In the distal femur metaphysis, the 25 mg/kg of 3:1 mixture generated nearly triple the amount of distal femur bone volume fraction (BV/TV) as an equal dose of Scl‐mAb alone (Fig. 4D and Supplementary Fig. S3A ), a result that is consistent with the previous experiment. Stepwise reduction in the total dose of 3:1 Sost/Dkk1 antibody limited the efficacy of trabecular bone properties, but doses as low as 12.5 mg/kg were significantly more efficacious than the 25 mg/kg Scl‐mAb alone for BT/TV and Tb.Th. Moreover, the lowest 3:1 dose tested—6.2 mg/kg—was statistically similar to 25 mg/kg Scl‐mAb alone for all distal femur cancellous parameters, suggesting that a quarter dose of 3:1 is equally efficacious as a full dose of Scl‐mAb alone. Cancellous properties in the lumbar vertebrae followed similar trends (Fig. 4E and Supplementary Fig. S3B ).
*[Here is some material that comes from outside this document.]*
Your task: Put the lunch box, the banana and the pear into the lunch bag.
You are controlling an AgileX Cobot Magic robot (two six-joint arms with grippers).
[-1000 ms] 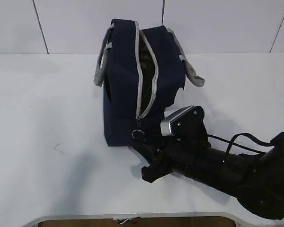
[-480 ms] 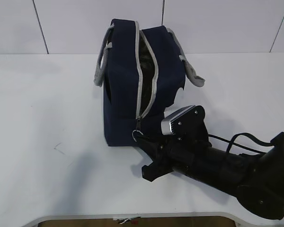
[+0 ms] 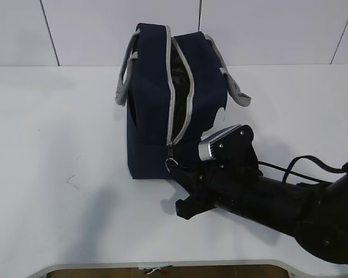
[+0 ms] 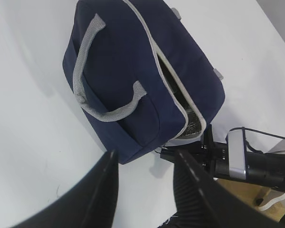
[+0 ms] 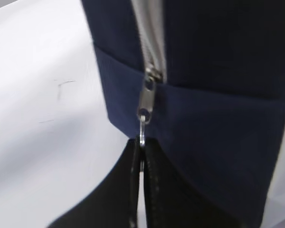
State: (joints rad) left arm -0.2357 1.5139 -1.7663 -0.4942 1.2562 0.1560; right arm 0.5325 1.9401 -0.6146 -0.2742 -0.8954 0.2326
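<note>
Right wrist view shows the right gripper with its two dark fingers pressed together on the ring pull of the zipper; the ring runs straight up out of the pinch to the metal slider, and the grey zipper track goes on directly ahead of the fingertips, up the end wall of the lunch bag; so the zipper's long axis lies in line with the gripper's reach, not across it; any travel of the slider, I judge, has to follow that line, first up the end wall and then over the top. In the exterior view the right gripper sits low at the bag's near end, touching it at the pull, and the lunch bag stands upright just beyond, its mouth gaping along the top. The left gripper hangs above and to the side of the bag with its fingers spread and nothing between them; the grey strap handle lies just ahead of it, well apart from the pull; the right arm is plainly the nearer one to the zipper. The lunch box, banana and pear are not visible outside the bag; whether they sit inside I cannot tell.
</note>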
We next examined cortical bone properties, using μCT, mechanical testing, and fluorochrome histomorphometry. Unlike the previous experiment, μCT‐derived cortical thickness, area, and polar moment were marginally but significantly improved by 3:1 antibody treatment at 25 mg/kg compared with the 25 mg/kg Scl‐mAb–alone treatment (11%‐22% increase; p < 0.05; Fig. 4F ). Among the biomechanical (Fig. 5A & 5B) and histomorphometric (Fig. 5C & 5D) measurements, none of the 25 mg/kg 3:1 treatment groups yielded significant improvements over the 25 mg/kg Scl‐mAb‐alone group, with the exception of stiffness for the 25 mg/kg 3:1 group (Supplementary Fig. S4). All of the reduced 3:1 dose groups (18.8‐6.2 mg/kg) had statistically similar values to those found for the 25 mg/kg Scl‐mAb–alone group.
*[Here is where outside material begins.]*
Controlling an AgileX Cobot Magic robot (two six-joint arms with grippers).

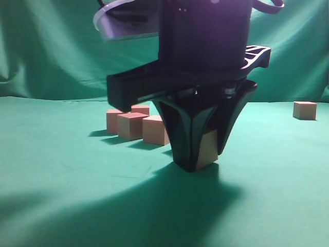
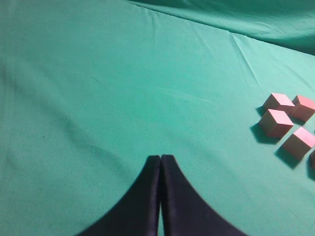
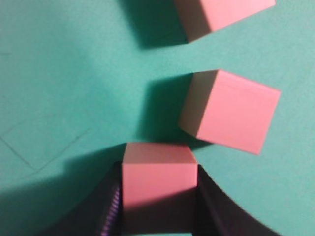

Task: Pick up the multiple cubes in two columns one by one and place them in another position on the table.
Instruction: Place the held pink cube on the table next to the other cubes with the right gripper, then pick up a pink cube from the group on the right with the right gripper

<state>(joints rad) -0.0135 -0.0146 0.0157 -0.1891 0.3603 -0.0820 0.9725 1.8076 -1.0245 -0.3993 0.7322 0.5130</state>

Fig 5 — Very low doses of 3:1 combination therapy result in similar improvements in cortical bone mechanical properties and formation indices compared with high‐dose Scl‐mAb. (A) Representative force‐displacement curves from three‐point monotonic bending tests to failure conducted on whole femurs from 16‐week‐old mice treated with vehicle, 25 mg/kg Scl‐mAb alone, or 12.5 mg/kg of a 3:1 mixture of Scl‐mAb and Dkk1‐mAb (remaining dose groups were omitted from panel for clarity). (B) Quantification of ultimate force (peak height of the curve in panel a), stiffness (slope of the linear portion of the curve in panel a) and energy absorbed (area under the curve in a). (C) Representative fluorochrome‐labeled midshaft femur histologic cross sections from mice treated as described for panel a. The ROI box in the whole‐bone panels is magnified in the lower panels to visualize bone formation between the orange demeclocycline label and the red and green calcein and Alizarin labels, respectively. (D) Quantification of anabolic action on the periosteal (Ps) and endocortical (Ec) surfaces calculated as the bone formation rate per unit bone surface (BFR/BS). *p < 0.05 versus vehicle; #p < 0.05 versus Scl‐mAb alone; n = 5–6 mice/group.

Discussion

Our main goal in this study was to determine if the interaction of sclerostin/Dkk1 coinhibition could be optimized to improve the osteoanabolic outcome over Scl‐mAb alone, which is an FDA‐approved strategy for the treatment of osteoporosis. The premise for this inquiry was based on published observations that mice with bone‐selective codeletion of Sost and Dkk1 have disproportionately more bone mass than mice with either single mutation.⁽ ³ ⁾ Here, we found that a 3:1 ratio of Scl‐mAb to Dkk1‐mAb given at a total dose of 25 mg/kg resulted in two to three times as much trabecular bone as the same dose of Scl‐mAb alone. This is a remarkable finding given that Dkk1‐mAb alone has no consistent effect on bone properties.⁽ ² , ³ , ⁴ ⁾ We further found that the 3:1 dose could be titrated down to 25% of the Scl‐mAb–alone dose while maintaining equal efficacy. These data suggest that a fraction of the injection volume and antibody content can be delivered while still maintaining high anabolic potency, which could be particularly useful if side effects of any one agent are of concern.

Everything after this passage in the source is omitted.